Brisbane Amateur Beekeepers' Society Inc.

Recipes Honey related

  • 06 Sep 2018 3:44 PM
    Message # 6655938
    Anonymous member (Administrator)

    Honey Labna


    250g Greek or Natural Yoghurt full fat is best

    ¼ tsp salt

    100ml Honey


    Mix Salt and honey into Yoghurt thoroughly and place in a cheese cloth or similar cloth and tie with string hanging for minimum 12 hours for a thicker cheese 24hours

    Serve with salads or a different icing for Carrot cake

    Home Made honey Butter and Crumpets

     ( Credit Tricycle Café Hobart Tasmania adapted from Hugh Fearnley-Whittingstall River cottage)


    450g plain flour or (Bread Flour if available)

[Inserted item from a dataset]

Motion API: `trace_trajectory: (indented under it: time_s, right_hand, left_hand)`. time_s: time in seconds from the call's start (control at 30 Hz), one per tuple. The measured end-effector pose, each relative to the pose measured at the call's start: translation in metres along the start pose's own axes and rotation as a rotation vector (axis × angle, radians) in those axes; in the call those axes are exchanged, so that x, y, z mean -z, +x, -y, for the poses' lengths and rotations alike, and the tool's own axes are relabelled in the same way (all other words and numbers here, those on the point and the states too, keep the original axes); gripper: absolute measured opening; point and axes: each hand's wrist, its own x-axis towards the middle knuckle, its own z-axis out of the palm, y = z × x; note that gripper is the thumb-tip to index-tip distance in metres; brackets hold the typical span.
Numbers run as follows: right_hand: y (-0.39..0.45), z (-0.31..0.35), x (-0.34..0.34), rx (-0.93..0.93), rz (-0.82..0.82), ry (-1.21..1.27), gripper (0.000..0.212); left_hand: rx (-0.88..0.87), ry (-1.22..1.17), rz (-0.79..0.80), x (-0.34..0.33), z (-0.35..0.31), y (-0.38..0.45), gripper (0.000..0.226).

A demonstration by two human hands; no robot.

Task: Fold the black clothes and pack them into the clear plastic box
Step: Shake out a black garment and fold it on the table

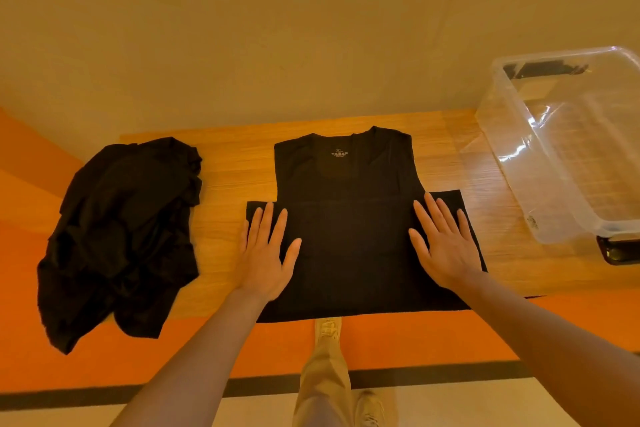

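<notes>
Black shirt [349,236] flat on table [235,163], left hand [266,253] and right hand [446,246] spread flat near its side edges.

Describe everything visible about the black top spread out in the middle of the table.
The black top is a sleeveless, scoop-necked garment of matte knit fabric with a pale size print inside the collar. It lies flat, neck away from the person, its lower part already folded up. The left hand and right hand press flat on it.
</notes>
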Motion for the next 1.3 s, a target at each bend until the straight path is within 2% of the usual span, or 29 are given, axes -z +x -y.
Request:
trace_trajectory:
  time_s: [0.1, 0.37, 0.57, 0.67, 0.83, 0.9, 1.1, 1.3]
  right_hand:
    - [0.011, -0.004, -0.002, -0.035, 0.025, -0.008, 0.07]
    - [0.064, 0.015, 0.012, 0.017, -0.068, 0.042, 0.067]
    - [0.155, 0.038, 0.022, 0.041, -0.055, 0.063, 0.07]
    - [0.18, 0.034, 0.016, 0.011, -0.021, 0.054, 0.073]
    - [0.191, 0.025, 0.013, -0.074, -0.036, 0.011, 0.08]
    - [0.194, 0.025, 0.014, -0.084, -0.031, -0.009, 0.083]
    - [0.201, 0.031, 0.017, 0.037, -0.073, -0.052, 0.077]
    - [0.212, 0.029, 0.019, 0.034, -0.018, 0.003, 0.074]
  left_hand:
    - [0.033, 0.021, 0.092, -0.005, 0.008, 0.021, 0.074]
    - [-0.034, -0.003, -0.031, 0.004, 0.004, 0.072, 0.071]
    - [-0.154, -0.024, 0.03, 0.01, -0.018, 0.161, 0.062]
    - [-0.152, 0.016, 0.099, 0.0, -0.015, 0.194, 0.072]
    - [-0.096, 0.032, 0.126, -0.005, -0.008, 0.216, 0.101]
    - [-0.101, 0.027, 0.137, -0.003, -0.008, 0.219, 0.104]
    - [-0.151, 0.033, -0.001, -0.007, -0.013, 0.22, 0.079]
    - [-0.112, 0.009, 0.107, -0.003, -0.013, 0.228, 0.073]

    350ml Milk (Luke Warm)

    5g Dried Yeast

    1tsp Baking Powder

    ½ tsp Sea salt

    350ml Water ( Luke Warm)

    500ml Cream

    50g Fresh Honey


    Sieve Flour into a bowl, add yeast to milk to activate for 5 minutes

    Whisk in yeast milk mixture and enough of the water into the flour to make a smooth batter cover with cling film and a tea towel in a warm place for 2-4 hours depending on temperature.

    When bubbles form on the surface and mixture has doubled in size whisk in Baking powder and sea salt adjust consistency with extra flour or water if necessary.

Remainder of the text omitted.